*Exercise description:*
Write out all of the data again, exactly as it reads.

(Stored dataset items)
########

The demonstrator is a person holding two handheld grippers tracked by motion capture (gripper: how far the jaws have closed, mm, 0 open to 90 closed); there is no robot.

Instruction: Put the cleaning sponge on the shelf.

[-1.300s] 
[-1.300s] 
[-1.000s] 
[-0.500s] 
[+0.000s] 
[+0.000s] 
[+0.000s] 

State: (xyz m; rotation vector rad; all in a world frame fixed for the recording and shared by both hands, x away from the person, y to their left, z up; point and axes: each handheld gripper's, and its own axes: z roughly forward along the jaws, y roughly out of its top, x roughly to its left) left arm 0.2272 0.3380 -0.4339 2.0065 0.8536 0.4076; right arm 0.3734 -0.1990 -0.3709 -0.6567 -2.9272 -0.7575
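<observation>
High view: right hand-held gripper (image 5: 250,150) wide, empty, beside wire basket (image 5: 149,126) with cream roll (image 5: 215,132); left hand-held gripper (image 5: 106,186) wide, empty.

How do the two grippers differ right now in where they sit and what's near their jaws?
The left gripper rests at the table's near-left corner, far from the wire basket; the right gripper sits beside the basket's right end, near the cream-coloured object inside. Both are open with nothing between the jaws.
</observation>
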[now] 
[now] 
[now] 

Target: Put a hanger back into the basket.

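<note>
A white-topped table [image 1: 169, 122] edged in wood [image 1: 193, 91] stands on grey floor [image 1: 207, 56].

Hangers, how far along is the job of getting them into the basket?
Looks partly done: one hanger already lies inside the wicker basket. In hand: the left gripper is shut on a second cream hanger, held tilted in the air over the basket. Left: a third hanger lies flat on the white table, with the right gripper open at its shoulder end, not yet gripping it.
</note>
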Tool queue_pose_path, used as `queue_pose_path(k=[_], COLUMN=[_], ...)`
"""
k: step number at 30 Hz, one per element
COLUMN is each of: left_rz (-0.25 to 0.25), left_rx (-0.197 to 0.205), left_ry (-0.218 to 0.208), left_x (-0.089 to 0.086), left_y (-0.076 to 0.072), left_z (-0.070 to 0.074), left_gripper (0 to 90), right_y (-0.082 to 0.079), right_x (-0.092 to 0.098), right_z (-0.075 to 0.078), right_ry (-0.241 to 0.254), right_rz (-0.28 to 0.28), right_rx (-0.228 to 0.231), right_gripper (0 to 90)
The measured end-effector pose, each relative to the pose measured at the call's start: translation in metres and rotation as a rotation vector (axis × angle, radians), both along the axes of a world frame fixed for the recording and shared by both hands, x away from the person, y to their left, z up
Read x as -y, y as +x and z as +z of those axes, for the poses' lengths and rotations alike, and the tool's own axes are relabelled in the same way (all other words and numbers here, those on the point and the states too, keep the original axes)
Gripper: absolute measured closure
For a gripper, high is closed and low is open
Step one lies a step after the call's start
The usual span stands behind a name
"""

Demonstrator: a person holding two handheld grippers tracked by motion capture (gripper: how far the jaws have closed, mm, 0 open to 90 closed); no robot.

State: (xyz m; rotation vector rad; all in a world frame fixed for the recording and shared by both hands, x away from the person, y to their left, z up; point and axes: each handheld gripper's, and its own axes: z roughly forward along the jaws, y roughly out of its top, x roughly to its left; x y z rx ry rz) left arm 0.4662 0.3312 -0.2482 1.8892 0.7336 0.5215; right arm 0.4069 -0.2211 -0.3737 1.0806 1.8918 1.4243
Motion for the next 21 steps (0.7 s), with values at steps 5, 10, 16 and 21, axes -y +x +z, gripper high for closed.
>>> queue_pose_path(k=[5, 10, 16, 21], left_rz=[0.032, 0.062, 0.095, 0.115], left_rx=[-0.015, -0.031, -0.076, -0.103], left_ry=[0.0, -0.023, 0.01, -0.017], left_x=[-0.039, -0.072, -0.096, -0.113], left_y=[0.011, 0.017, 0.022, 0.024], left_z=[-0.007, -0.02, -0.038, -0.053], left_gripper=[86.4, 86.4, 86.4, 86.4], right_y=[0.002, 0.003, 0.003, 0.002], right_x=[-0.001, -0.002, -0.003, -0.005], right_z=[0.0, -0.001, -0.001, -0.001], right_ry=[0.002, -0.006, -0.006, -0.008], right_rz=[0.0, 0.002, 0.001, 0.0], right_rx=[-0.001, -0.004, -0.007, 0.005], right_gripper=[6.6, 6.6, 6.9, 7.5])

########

*Result for this task:*
The demonstrator is a person holding two handheld grippers tracked by motion capture (gripper: how far the jaws have closed, mm, 0 open to 90 closed); there is no robot.

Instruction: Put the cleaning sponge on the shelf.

[-1.300s] 
[-1.300s] 
[-1.000s] 
[-0.500s] 
[+0.000s] 
[+0.000s] 
[+0.000s] 

State: (xyz m; rotation vector rad; all in a world frame fixed for the recording and shared by both hands, x away from the person, y to their left, z up; point and axes: each handheld gripper's, and its own axes: z roughly forward along the jaws, y roughly out of its top, x roughly to its left) left arm 0.2272 0.3380 -0.4339 2.0065 0.8536 0.4076; right arm 0.3734 -0.1990 -0.3709 -0.6567 -2.9272 -0.7575
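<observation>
High view: right hand-held gripper (image 5: 250,150) wide, empty, beside wire basket (image 5: 149,126) with cream roll (image 5: 215,132); left hand-held gripper (image 5: 106,186) wide, empty.

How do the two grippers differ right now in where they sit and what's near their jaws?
The left gripper rests at the table's near-left corner, far from the wire basket; the right gripper sits beside the basket's right end, near the cream-coloured object inside. Both are open with nothing between the jaws.
</observation>
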[now] 
[now] 
[now] 

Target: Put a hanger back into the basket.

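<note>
A white-topped table [image 1: 169, 122] edged in wood [image 1: 193, 91] stands on grey floor [image 1: 207, 56].

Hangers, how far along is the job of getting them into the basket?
Looks partly done: one hanger already lies inside the wicker basket. In hand: the left gripper is shut on a second cream hanger, held tilted in the air over the basket. Left: a third hanger lies flat on the white table, with the right gripper open at its shoulder end, not yet gripping it.
</note>
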Tool queue_pose_path, used as `queue_pose_path(k=[_], COLUMN=[_], ...)`
"""
k: step number at 30 Hz, one per element
COLUMN is each of: left_rz (-0.25 to 0.25), left_rx (-0.197 to 0.205), left_ry (-0.218 to 0.208), left_x (-0.089 to 0.086), left_y (-0.076 to 0.072), left_z (-0.070 to 0.074), left_gripper (0 to 90), right_y (-0.082 to 0.079), right_x (-0.092 to 0.098), right_z (-0.075 to 0.078), right_ry (-0.241 to 0.254), right_rz (-0.28 to 0.28), right_rx (-0.228 to 0.231), right_gripper (0 to 90)
The measured end-effector pose, each relative to the pose measured at the call's start: translation in metres and rotation as a rotation vector (axis × angle, radians), both along the axes of a world frame fixed for the recording and shared by both hands, x away from the person, y to their left, z up
Read x as -y, y as +x and z as +z of those axes, for the poses' lengths and rotations alike, and the tool's own axes are relabelled in the same way (all other words and numbers here, those on the point and the states too, keep the original axes)
Gripper: absolute measured closure
For a gripper, high is closed and low is open
Step one lies a step after the call's start
The usual span stands behind a name
"""

Demonstrator: a person holding two handheld grippers tracked by motion capture (gripper: how far the jaws have closed, mm, 0 open to 90 closed); no robot.

State: (xyz m; rotation vector rad; all in a world frame fixed for the recording and shared by both hands, x away from the person, y to their left, z up; point and axes: each handheld gripper's, and its own axes: z roughly forward along the jaws, y roughly out of its top, x roughly to its left; x y z rx ry rz) left arm 0.4662 0.3312 -0.2482 1.8892 0.7336 0.5215; right arm 0.4069 -0.2211 -0.3737 1.0806 1.8918 1.4243
Motion for the next 21 steps (0.7 s), with values at steps 5, 10, 16 and 21, axes -y +x +z, gripper high for closed.
>>> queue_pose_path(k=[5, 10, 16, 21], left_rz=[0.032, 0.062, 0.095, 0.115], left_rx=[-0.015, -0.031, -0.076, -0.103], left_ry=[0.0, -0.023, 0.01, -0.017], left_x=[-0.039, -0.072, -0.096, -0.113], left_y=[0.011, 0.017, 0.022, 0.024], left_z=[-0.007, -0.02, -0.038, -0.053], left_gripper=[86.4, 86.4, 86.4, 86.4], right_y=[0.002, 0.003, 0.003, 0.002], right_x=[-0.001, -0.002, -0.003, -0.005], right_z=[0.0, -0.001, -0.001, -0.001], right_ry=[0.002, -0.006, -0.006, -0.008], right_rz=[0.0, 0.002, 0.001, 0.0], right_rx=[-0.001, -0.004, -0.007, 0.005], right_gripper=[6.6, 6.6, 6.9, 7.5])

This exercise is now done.